• Exercise details: Even the shortest line counts, so transcribe all the data exactly.

--- START ---

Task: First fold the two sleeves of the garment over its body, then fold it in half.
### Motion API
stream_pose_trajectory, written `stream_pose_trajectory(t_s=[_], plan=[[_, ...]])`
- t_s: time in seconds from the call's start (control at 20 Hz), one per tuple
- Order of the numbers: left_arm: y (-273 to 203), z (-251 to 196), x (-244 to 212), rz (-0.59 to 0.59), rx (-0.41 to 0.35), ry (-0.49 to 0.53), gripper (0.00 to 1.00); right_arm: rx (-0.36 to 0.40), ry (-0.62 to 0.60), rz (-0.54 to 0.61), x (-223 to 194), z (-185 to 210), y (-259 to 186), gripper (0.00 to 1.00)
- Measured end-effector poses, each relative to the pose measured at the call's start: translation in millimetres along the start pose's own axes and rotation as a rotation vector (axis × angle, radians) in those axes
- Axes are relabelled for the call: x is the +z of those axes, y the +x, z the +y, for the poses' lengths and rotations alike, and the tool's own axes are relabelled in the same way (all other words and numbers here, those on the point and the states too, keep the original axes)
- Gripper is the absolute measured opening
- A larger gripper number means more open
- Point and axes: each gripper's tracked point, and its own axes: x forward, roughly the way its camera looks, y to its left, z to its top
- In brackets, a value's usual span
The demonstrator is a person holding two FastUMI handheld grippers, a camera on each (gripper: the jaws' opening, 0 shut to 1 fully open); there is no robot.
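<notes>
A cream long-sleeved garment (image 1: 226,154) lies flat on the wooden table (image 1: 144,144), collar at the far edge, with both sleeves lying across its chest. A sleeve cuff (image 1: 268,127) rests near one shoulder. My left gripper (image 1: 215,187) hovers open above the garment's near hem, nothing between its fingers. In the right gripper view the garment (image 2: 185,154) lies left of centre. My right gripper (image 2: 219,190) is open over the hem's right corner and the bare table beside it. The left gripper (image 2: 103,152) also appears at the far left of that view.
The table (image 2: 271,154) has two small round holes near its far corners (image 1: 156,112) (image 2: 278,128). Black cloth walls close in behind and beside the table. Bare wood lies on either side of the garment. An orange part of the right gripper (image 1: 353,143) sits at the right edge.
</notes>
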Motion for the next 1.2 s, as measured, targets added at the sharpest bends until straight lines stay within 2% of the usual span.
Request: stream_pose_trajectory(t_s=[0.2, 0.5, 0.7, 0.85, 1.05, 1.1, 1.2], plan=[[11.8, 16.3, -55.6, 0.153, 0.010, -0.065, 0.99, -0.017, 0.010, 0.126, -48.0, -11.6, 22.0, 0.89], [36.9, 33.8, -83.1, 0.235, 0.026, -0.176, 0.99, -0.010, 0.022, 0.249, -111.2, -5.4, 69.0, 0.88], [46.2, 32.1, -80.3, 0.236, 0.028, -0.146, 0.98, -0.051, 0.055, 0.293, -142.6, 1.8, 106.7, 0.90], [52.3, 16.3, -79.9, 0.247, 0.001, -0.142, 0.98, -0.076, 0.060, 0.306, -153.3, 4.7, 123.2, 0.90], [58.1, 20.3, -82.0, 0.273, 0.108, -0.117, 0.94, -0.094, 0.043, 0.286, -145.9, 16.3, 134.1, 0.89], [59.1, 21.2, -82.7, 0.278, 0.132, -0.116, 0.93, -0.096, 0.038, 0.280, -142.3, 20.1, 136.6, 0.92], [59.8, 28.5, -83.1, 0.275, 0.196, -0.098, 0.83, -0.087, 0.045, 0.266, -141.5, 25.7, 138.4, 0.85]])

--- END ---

• Response to this task:
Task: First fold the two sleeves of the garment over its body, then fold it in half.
### Motion API
stream_pose_trajectory, written `stream_pose_trajectory(t_s=[_], plan=[[_, ...]])`
- t_s: time in seconds from the call's start (control at 20 Hz), one per tuple
- Order of the numbers: left_arm: y (-273 to 203), z (-251 to 196), x (-244 to 212), rz (-0.59 to 0.59), rx (-0.41 to 0.35), ry (-0.49 to 0.53), gripper (0.00 to 1.00); right_arm: rx (-0.36 to 0.40), ry (-0.62 to 0.60), rz (-0.54 to 0.61), x (-223 to 194), z (-185 to 210), y (-259 to 186), gripper (0.00 to 1.00)
- Measured end-effector poses, each relative to the pose measured at the call's start: translation in millimetres along the start pose's own axes and rotation as a rotation vector (axis × angle, radians) in those axes
- Axes are relabelled for the call: x is the +z of those axes, y the +x, z the +y, for the poses' lengths and rotations alike, and the tool's own axes are relabelled in the same way (all other words and numbers here, those on the point and the states too, keep the original axes)
- Gripper is the absolute measured opening
- A larger gripper number means more open
- Point and axes: each gripper's tracked point, and its own axes: x forward, roughly the way its camera looks, y to its left, z to its top
- In brackets, a value's usual span
The demonstrator is a person holding two FastUMI handheld grippers, a camera on each (gripper: the jaws' opening, 0 shut to 1 fully open); there is no robot.
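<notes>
A cream long-sleeved garment (image 1: 226,154) lies flat on the wooden table (image 1: 144,144), collar at the far edge, with both sleeves lying across its chest. A sleeve cuff (image 1: 268,127) rests near one shoulder. My left gripper (image 1: 215,187) hovers open above the garment's near hem, nothing between its fingers. In the right gripper view the garment (image 2: 185,154) lies left of centre. My right gripper (image 2: 219,190) is open over the hem's right corner and the bare table beside it. The left gripper (image 2: 103,152) also appears at the far left of that view.
The table (image 2: 271,154) has two small round holes near its far corners (image 1: 156,112) (image 2: 278,128). Black cloth walls close in behind and beside the table. Bare wood lies on either side of the garment. An orange part of the right gripper (image 1: 353,143) sits at the right edge.
</notes>
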Motion for the next 1.2 s, as measured, targets added at the sharpest bends until straight lines stay within 2% of the usual span.
Request: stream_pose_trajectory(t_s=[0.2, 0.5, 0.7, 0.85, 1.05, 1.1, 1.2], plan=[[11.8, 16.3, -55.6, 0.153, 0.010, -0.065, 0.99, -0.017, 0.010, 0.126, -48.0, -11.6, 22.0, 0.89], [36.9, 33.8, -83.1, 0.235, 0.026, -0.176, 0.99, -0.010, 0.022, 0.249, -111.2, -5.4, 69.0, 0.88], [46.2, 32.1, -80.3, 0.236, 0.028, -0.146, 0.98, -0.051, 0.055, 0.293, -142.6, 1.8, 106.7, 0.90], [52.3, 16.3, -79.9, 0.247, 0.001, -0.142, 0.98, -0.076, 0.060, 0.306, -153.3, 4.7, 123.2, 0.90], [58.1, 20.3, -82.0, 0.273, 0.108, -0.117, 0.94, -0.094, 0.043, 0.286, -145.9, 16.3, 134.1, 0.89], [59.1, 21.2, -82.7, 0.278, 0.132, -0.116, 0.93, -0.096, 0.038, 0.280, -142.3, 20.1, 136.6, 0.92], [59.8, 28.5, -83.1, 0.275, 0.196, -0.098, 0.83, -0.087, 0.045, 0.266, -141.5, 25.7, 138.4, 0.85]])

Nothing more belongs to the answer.